Over all, Akamaru seemed like a celebrity for a total of ten seconds. Also in that ten seconds, dark cold eyes met mine for the first time.

Uchiha Sasuke was looking at me.

It's going to sound a little gay…okay, fine. It's going to sound gay AS ALL HELL but it's the only way to be described.

I couldn't help but feel a little…weak in the knees at the intensity of his gaze. It was kinda a glare actually. Maybe he was thinking "STFU" in his mind. I held the glare for 5 full seconds before Kiba hugged me in a boy-hug and crushed me against his chest.

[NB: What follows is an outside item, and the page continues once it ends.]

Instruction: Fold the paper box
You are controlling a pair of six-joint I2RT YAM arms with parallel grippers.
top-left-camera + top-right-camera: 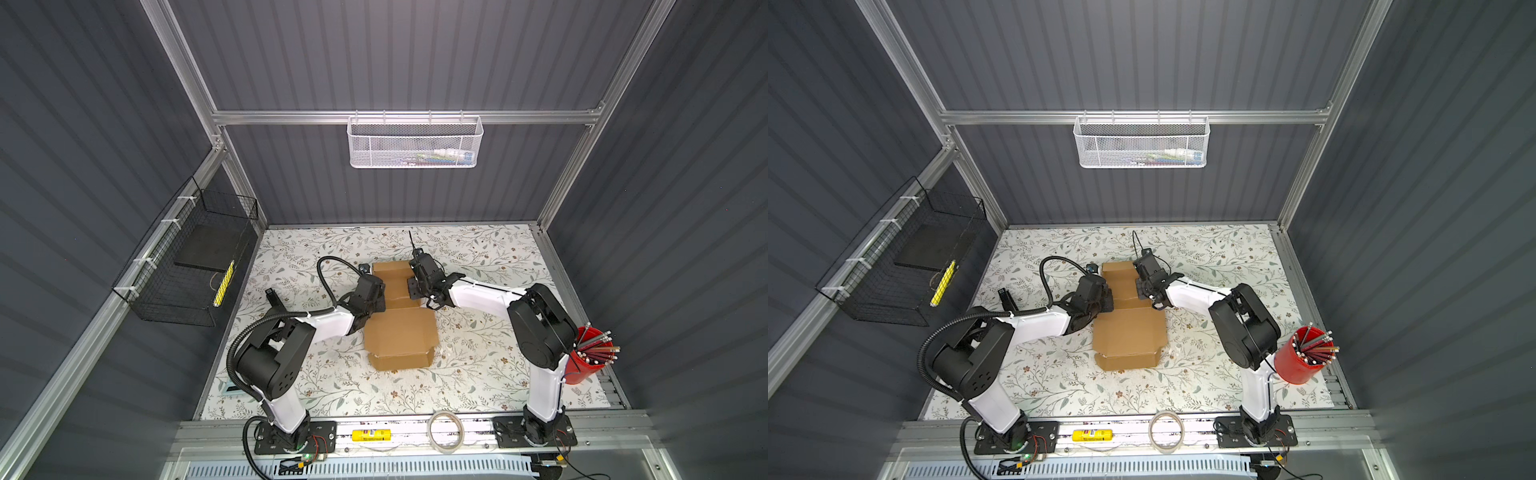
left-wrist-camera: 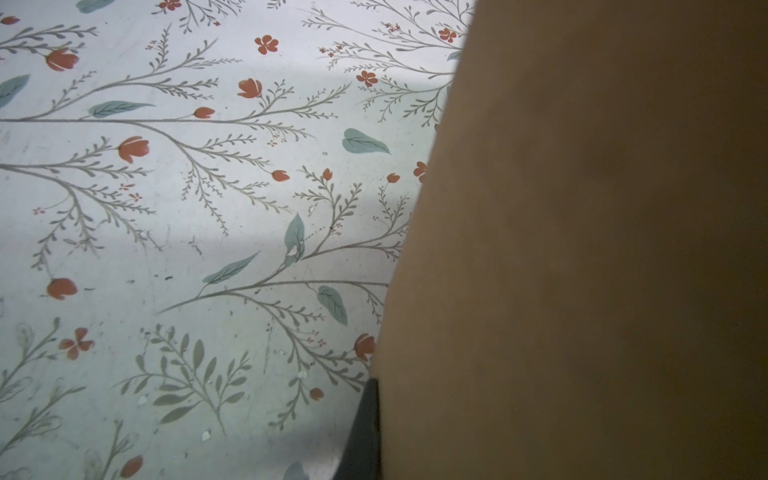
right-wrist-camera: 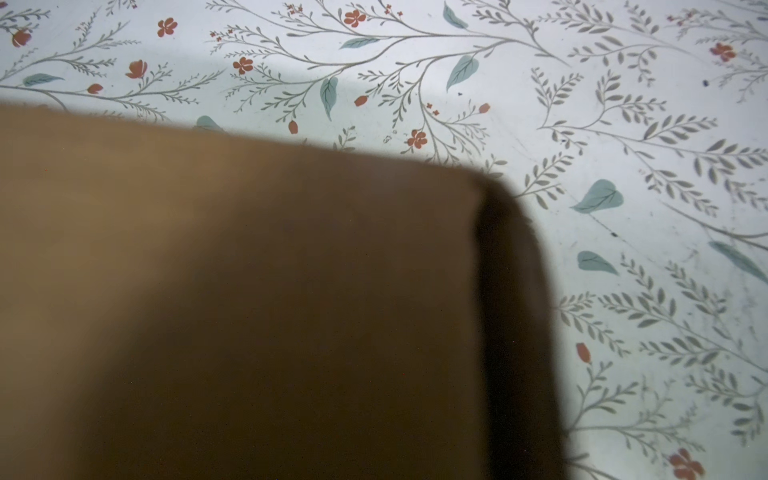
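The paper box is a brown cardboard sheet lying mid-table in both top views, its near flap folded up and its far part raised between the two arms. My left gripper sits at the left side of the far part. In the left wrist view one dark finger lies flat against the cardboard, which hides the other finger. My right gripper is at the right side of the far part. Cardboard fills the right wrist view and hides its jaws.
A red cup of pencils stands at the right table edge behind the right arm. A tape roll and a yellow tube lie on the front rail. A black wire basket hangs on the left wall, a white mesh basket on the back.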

"Yesss!!" Kiba said as I tried to breathe.

"You're suffocating me." I dry heaved.

"Oops." Kiba said, letting me go and we both sat back in our chairs. I looked back at Sasuke but he was looking away. "My bad."

The rest of the assembly went by without anything interesting. I admit, I kept randomly glancing at the dark haired boy but each time, he was staring at something ANYTHING else but me. Bastard. Unfriendly bastard!

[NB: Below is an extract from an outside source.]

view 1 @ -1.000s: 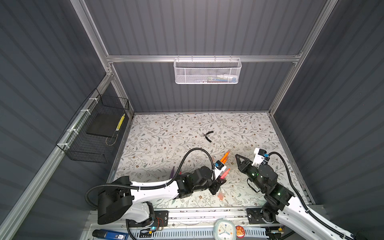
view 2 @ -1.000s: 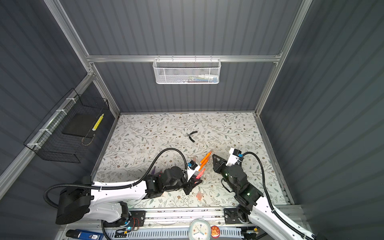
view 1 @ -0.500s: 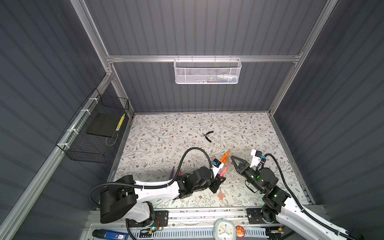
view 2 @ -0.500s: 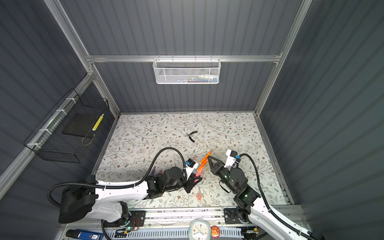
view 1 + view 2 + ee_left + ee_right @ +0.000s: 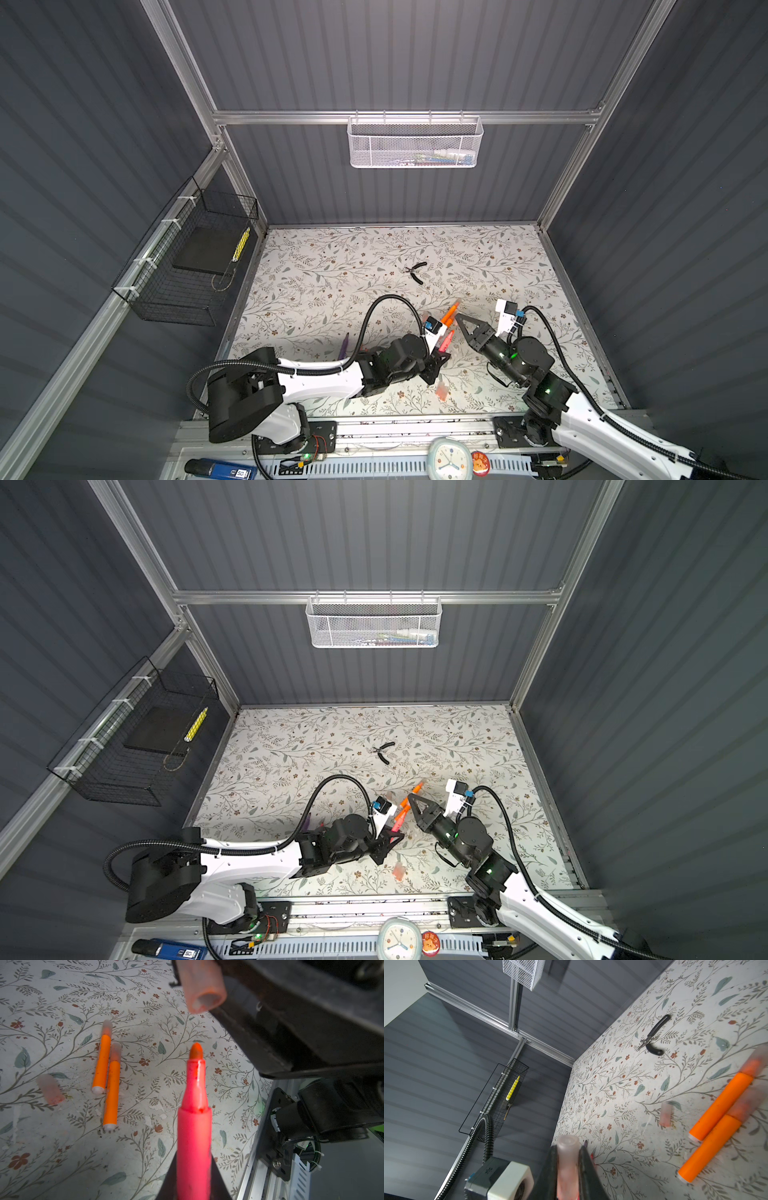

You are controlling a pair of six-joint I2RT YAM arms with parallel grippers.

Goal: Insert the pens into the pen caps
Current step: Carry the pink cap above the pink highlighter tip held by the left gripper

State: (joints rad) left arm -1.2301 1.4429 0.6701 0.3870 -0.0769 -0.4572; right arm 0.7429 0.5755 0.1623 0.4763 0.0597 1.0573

After what felt like hours but was probably only 40 minutes, the whole thing ended. The crowd dispersed into little groups of people, family and friends. Akamaru was grinning as he ran to us with his diploma and CAKE.

"Where did you get that!" I demanded at the delicious looking goodness.

Akamaru grinned and I swear he looked just like Kiba. "In the cafeteria. You have to be a graduate to get some though."

I was running before he finished his sentence. YESSS free food! Im not a freeloader. Uhh, just who could resist the free cake! I don't even know WHERE the entrance to the cafeteria is!

I ran in the place where there was less people so I can get in faster. I'm so smart I know.

The door was already open so I zoomed in at 50 miles per hour.

_Cake cake cake_, I chanted in my mind.

Too bad someone just so happened to be in between my way and the cake.

Someone with dark hair and pale skin, dark eyes and an even darker glare as the abrupt collision caused us to fall over haphazardly and quite comically. My speed hit him hard, forcing him to fall backwards into the girls bathroom which was right behind him. I had no control of my footing and fell forward.

I opened my eyes and we had somehow landed in the girl's bathroom.

My vision was met with the pink girly walls of the super clean girl's shithouse. Aww there was no couch? EVERYONE TOLD ME THERE WOULD BE! My whole life is filled with lies!

The next thing I noticed was the warm completely tense body beneath me.

I looked down.

Flushed cheeks and a hard glare. Uchiha sasuke!

Oooops.

"Err. Are you ok?" I asked, sheepishly as I used my arms to lift myself up. I still hovered over him though.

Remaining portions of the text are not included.